None of these principles is meant to imply that technology is not important in building new solutions. In fact, some technology leaps are so great that they enable a whole new class of products, or a whole new market. These are called disruptive technologies or the next big thing, in the sense that existing markets or economies of scale are disrupted by the scope of change.

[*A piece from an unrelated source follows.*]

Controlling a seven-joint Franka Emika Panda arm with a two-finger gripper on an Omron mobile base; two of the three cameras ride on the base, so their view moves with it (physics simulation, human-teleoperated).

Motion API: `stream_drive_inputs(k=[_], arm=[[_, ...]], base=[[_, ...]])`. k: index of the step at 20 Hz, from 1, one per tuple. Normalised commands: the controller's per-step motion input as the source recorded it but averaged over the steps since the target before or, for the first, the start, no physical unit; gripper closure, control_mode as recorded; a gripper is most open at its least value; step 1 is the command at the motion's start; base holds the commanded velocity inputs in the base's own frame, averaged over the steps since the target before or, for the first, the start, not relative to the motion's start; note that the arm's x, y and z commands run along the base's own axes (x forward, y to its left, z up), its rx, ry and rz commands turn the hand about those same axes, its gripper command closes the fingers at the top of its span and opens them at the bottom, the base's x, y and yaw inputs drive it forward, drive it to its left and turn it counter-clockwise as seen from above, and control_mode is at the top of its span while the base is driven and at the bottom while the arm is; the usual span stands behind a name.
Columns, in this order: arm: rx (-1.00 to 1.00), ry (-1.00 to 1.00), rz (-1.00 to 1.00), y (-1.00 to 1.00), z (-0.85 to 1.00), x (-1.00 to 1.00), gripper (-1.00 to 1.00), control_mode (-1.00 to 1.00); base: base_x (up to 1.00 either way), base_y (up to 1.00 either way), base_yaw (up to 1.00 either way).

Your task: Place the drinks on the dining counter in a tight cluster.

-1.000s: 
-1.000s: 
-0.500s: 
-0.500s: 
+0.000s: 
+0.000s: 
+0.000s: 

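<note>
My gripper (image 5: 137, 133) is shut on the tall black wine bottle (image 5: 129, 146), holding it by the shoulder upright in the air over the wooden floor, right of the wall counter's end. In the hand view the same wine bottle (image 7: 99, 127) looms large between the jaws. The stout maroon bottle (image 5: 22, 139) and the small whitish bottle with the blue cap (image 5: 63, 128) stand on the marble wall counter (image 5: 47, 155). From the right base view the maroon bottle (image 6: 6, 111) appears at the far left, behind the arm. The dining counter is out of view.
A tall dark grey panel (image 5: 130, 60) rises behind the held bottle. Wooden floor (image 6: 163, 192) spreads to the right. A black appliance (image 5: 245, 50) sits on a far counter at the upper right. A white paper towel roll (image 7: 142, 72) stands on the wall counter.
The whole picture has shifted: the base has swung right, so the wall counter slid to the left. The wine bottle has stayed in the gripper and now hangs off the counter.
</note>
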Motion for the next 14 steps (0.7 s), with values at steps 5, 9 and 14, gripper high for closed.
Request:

Examples of solutions from disruptive technologies include the appearance of personal computers, smartphones, the Internet, and the first social media platforms. Even for these, which did indeed change the world, the aforementioned principles still apply, in conjunction with a couple of additional considerations:

  • Time frames for acceptance are longer and the risk is higher. Based on history, the acceptance period for major technology changes is much longer than innovative evolutionary changes – sometimes taking 20 year or more for pervasive acceptance. Investors thus tend to shy away from these startups, meaning you need deeper pockets.
  • Disruptive technologies require customer education to create a new market. Customers tend to think linearly, so existing customer feedback is unlikely to lead to, appreciate, or pay quickly for the new solutions from world-changing technology. This means more time and money for viral marketing, product iterations, and promotions.

So the more you emphasize the technology of your offering, the more you need to be prepared for increased costs, reduced investor interest, slow customer acceptance, and a longer wait for any return. On the other hand, the longer-term impact and return of disruptive technologies is likely to be huge, if they survive the early challenges.

My recommendation for first-time entrepreneurs, and the rest of us who don’t have deep pockets, is to focus on customer problems that are causing pain today, and customers who are willing and able to spend real money on a solution.

You will more likely get the investor resources you need, the guidance from existing experts, the opportunity to hone your business skills, and the confidence from success. Then when you sell your first company for several hundred million, you will be ready to tackle that favorite disruptive technology leading to the next big solution to change the world.